Running wild on the streets like little wild animals seeking what they might destroy, the children under ten years of age lived their disorderly little lives unmolested because there was no law making it possible for the officers of societies to get hold of them and check the stream of evil while it was yet weak, before it had developed into a river of degeneracy which would be beyond human control.
The case of the notorious Shevlin family illustrates well the condition of things as they were at that time, and the helplessness of soul-saving agencies when they came to deal with such conditions.
Years ago an officer of the Visitation and Aid Society stood outside the door of a shanty and watched “Mother Shevlin" teach a beautiful young boy how to steal a handkerchief out of a coat pocket without being detected. As a consequence of the evidence obtained that day. Vincent Shevlin was sent to an institution for a time.
The rest of the family of degenerate children was, perforce. left to pursue its infamously criminal way, because there was no law on the statute books of the state of Illinois whereby they could be brought into court and cared for as they should have been. Once in a while some particularly flagrant crime would call the attention of the police department to them, but on the whole they were left alone.
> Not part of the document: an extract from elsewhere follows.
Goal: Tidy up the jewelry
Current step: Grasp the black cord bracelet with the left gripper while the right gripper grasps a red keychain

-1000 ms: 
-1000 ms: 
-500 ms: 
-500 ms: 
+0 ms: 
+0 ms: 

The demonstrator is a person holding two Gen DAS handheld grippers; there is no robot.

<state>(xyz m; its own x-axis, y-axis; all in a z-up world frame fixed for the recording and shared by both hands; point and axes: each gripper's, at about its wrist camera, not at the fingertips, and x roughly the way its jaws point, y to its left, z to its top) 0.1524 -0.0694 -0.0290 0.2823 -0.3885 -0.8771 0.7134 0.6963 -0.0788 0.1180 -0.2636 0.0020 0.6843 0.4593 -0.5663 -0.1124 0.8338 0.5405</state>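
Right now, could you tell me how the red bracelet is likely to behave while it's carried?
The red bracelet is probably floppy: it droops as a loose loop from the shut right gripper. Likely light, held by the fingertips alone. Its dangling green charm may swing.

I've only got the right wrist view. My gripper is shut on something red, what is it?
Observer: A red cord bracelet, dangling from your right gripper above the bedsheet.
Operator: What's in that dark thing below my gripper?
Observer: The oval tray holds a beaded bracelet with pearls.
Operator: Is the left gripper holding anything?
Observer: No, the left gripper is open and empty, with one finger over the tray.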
If the Juvenile Court law had been on the statute books of the state of Illinois ten years ago, Vincent Shevlin would never have been allowed to leave the institution and return home without first being placed under the watchful care of a probation officer. If the Juvenile Court law had been on the statute books of the state of Illinois ten years ago the Visitation and Aid Society, or any other society whose attention had been called to the degenerate family, could have brought all of the children into the
Juvenile court, taken them away from the influence of their immoral and wicked mother, who educated them to be what they became in after life, thieves and murderers. They might have been placed in wholesome surroundings where their thoughts could have been diverted into healthy channels. They might have been taught a trade where their thoughts could have worked along proper lines instead of being compelled to utilize their ingenuity in continually planning fresh and more daring depredations than they had committed before. Perhaps some home could have been found for them in the country where, surrounded on all sides by the beautiful in nature, guided with kindly care by those who were watching over them, the boys would have forgotten that they ever picked a pocket on the streets of Chicago, and would have grown into honest, truthful, praiseworthy manhood, “Far from the maddening crowd's ignoble strife,” instead of finding an untimely and ignominious death on the gallows and at the muzzle of a policeman's revolver. If the Shevlin boys could have been saved from the degredation into which they sunk because of the lack of legislation similar to the Juvenile Court law now in force, the state of Illinois would to-day be richer by thousands of dollars and the record books of the police stations would be clear of many reports of robberies and murders which they now show. But greatest of all, if it had been possible to get at the boys and save them, they might to-day be self-respecting, law-abiding men.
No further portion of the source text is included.